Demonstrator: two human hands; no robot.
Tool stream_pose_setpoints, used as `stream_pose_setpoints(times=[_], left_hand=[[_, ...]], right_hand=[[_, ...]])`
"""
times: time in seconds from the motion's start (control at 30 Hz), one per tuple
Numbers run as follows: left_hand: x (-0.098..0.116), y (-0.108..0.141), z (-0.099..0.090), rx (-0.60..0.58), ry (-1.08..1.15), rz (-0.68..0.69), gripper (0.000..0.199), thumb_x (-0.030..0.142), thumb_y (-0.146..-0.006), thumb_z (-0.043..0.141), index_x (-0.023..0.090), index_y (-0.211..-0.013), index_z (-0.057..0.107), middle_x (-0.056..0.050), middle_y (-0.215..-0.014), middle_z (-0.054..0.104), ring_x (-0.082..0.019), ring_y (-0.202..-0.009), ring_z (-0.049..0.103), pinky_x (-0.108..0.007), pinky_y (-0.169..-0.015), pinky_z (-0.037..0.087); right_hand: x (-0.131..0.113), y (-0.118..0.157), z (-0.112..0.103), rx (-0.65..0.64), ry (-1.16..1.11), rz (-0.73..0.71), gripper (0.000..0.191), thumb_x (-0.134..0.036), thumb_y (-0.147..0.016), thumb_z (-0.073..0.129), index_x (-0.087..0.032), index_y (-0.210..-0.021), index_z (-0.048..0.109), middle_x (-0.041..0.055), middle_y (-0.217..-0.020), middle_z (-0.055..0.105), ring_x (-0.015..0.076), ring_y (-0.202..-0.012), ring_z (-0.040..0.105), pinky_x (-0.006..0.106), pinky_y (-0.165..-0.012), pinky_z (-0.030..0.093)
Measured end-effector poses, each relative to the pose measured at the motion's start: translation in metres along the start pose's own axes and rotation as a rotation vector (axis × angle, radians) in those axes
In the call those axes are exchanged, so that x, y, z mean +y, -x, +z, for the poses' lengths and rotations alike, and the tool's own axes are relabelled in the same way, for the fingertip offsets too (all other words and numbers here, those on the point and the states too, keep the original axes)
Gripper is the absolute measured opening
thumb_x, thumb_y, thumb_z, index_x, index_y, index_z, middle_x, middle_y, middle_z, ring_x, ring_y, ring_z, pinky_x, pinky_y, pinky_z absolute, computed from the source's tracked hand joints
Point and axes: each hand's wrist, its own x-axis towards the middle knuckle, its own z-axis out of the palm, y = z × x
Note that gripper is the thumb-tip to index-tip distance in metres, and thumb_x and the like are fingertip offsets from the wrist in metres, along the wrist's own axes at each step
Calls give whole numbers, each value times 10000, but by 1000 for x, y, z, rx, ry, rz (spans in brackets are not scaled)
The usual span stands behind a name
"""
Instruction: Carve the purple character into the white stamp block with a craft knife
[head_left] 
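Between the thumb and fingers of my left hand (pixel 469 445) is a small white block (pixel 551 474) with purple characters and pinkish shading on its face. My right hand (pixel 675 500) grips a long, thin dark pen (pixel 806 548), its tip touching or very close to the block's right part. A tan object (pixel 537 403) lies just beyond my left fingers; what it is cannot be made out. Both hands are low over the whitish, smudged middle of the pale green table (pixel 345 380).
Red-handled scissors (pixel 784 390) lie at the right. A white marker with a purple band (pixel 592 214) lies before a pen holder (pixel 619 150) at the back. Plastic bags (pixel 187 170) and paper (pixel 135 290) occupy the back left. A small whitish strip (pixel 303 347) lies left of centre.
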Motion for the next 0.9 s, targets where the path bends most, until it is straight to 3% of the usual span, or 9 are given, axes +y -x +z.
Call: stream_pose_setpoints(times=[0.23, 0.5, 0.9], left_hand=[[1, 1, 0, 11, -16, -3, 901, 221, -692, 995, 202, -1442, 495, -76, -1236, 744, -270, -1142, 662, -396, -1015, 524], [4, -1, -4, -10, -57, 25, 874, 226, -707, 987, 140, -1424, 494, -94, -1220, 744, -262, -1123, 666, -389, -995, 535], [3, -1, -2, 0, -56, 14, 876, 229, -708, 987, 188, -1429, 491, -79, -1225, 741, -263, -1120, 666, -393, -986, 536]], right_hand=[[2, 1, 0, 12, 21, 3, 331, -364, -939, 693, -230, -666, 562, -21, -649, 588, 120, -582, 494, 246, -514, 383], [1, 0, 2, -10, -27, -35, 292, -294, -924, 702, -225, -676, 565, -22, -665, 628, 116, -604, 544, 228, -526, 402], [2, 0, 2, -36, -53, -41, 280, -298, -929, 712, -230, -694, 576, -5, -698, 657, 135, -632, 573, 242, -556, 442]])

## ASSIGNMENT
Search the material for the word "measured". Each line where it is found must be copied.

## FINISHED TASK
Measured end-effector poses, each relative to the pose measured at the motion's start: translation in metres along the start pose's own axes and rotation as a rotation vector (axis × angle, radians) in those axes
Gripper is the absolute measured opening

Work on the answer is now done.